The Wisconsin Department of Transportation (WisDOT) tells FOX6 News they are enforcing an existing law after public concern over the increase in traffic Foxconn is bringing to the Mount Pleasant area. But drivers who spoke with FOX6 News say that was not made clear to all companies when the project got started.
Construction is ongoing at Wisconn Valley -- home of the future Foxconn manufacturing complex. Gravel, sand and concrete are key materials needed to bring the project to life. It is hauled by companies both big and small.
The drivers are concerned over a law being enforced during delivery.
"It's all money out of our pockets -- and we're just trying to make a living," Krajcik said.
The drivers with decades of experience say they have always operated under the bridge law, which states the legal weight trucks can haul. But now, they are being pulled over, scaled and ticketed for being over the weight limit at an excessive rate.
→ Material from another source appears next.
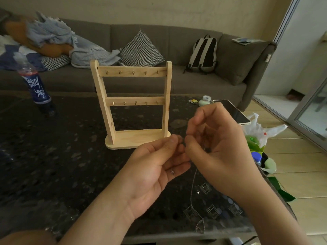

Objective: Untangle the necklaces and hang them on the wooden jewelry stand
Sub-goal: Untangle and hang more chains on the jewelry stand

"I've never seen trucks pulled over like this consistently all the time," said Jim Packard, truck driver for Renegade Trucking.
They say legally, the dump trucks they operate have always been allowed to haul up to 73,000 pounds. They say they have hauled to large projects like the Zoo Interchange without any issue. But hauling to Foxconn has become costly.
"I see guys every day complaining on their heavy fines," Krajcik said.
The fines have been from $200 up to $2,000.
"It seems like they are picking on us," Packard said.
But WisDOT says this is all legal. They are simply enforcing an existing law after mounting public concern over the increase in traffic Foxconn is bringing to the area. This is also to help preserve transportation infrastructure and according to them, enhance the safety of travelers.
WisDOT says while these types of dump trucks can legally haul 73,000 pounds, it is important that the air pressure is regulated to distribute the weight across the axles appropriately.
The drivers FOX6 News spoke with were just informed of this just on Wednesday -- after they already reached out to lawmakers with the concerns.